Andrea si avvicina allo sport paraolimpico durante il periodo di riabilitazione all’Unità Spinale del Centro Traumatologico Ortopedico di Torino, dov’è stato ricoverato a seguito dell’ incidente. Durante la riabilitazione si avvicina ad alcuni sport paraolimpici come il tiro con l’arco e la scherma. Inizia a gareggiare in spada e fioretto, ma poi scopre il para ice hockey, la variante dell’hockey su ghiaccio riservata alle persone con disabilità.


“Invito i giovani che non conoscono questo sport a guardarlo, seguirlo, provarlo. Sono sicuro che li appassionerà– commenta Andrea- Bisogna promuovere di più questa disciplina, a cominciare dalla comunicazione. Sarebbe bello iniziare a vedere gli atleti in qualche spot pubblicitario, usare gli strumenti di comunicazione dei giovani come i social e aumentare il nostro appeal per cercare di invogliare ragazzi giovani ad avvicinarsi a questo sport”.

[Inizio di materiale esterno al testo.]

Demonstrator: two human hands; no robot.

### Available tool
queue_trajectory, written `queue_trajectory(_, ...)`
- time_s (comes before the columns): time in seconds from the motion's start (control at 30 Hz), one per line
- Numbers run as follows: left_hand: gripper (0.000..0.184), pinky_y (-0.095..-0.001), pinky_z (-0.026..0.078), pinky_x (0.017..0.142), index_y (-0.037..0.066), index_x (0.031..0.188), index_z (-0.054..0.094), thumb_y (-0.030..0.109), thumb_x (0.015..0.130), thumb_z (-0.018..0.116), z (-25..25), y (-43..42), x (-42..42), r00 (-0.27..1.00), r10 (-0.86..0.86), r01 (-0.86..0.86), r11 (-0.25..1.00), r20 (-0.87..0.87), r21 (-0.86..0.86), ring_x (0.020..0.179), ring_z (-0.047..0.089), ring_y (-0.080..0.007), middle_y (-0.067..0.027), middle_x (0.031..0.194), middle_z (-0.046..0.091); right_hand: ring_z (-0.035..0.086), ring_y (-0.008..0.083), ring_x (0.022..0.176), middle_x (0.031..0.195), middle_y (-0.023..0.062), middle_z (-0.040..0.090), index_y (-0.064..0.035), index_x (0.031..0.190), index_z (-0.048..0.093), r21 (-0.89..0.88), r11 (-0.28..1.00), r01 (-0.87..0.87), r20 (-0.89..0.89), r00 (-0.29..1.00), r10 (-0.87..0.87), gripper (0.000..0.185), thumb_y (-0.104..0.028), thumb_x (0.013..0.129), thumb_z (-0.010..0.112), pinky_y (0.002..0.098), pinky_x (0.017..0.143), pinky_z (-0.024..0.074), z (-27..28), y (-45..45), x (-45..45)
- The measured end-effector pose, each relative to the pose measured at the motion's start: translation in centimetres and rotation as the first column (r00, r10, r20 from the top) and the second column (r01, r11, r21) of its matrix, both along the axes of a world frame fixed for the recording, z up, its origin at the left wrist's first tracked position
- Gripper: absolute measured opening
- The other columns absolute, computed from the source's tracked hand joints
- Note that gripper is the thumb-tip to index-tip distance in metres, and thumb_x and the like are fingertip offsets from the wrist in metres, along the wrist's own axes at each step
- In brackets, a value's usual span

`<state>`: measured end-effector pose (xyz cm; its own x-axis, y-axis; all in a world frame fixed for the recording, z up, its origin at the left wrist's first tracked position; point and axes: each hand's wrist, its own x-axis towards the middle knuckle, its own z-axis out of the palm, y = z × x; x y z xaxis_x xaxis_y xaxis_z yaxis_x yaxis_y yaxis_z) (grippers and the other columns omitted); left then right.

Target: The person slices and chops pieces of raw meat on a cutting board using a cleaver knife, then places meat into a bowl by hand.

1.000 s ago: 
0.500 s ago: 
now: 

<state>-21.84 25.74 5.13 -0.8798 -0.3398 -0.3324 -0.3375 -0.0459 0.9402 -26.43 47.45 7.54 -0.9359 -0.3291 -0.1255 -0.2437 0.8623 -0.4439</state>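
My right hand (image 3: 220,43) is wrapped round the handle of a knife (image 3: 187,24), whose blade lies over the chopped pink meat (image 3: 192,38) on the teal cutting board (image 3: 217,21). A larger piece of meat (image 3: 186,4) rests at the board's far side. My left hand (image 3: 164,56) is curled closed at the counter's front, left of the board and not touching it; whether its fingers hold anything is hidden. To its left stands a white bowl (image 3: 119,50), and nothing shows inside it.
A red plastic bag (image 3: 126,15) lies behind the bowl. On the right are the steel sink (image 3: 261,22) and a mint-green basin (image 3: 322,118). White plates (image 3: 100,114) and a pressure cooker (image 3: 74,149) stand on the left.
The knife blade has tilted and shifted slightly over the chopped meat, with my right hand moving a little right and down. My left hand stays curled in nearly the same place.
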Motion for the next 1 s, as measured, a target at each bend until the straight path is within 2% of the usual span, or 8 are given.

Oggi, a 14 anni di distanza dall’incidente, Andrea ha ancora contatti con gli studenti e studentesse di quella 4D, diventati ormai adulti. “Soprattutto con uno di questi, Francesco, che mi ha sempre supportato- racconta- Molti di loro hanno preso strade diverse, ma so benissimo che c’è un legame molto forte che ci legherà sempre. Se sono riuscito a trasformare il dolore per il dramma in motivazione agonistica è soprattutto grazie all’aiuto della mia famiglia, degli amici, anche il personale dell’ospedale: loro sono stati il supporto principale. Ritrovarsi a 17 anni, per 9 mesi in ospedale, non è facile. Ma lo sport mi ha fatto conoscere sempre più persone e mi ha fatto capire a quale mondo mi stessi avvicinando: quello paraolimpico, un mondo meraviglioso”.

Adesso, dopo l’avventura di Pechino, Andrea e la squadra italiana di para ice hockey già guardano al prossimo obiettivo: Milano-Cortina. Una grande occasione per “far emozionare il pubblico e mettere al collo qualcosa di importante. Vi faremo sognare”.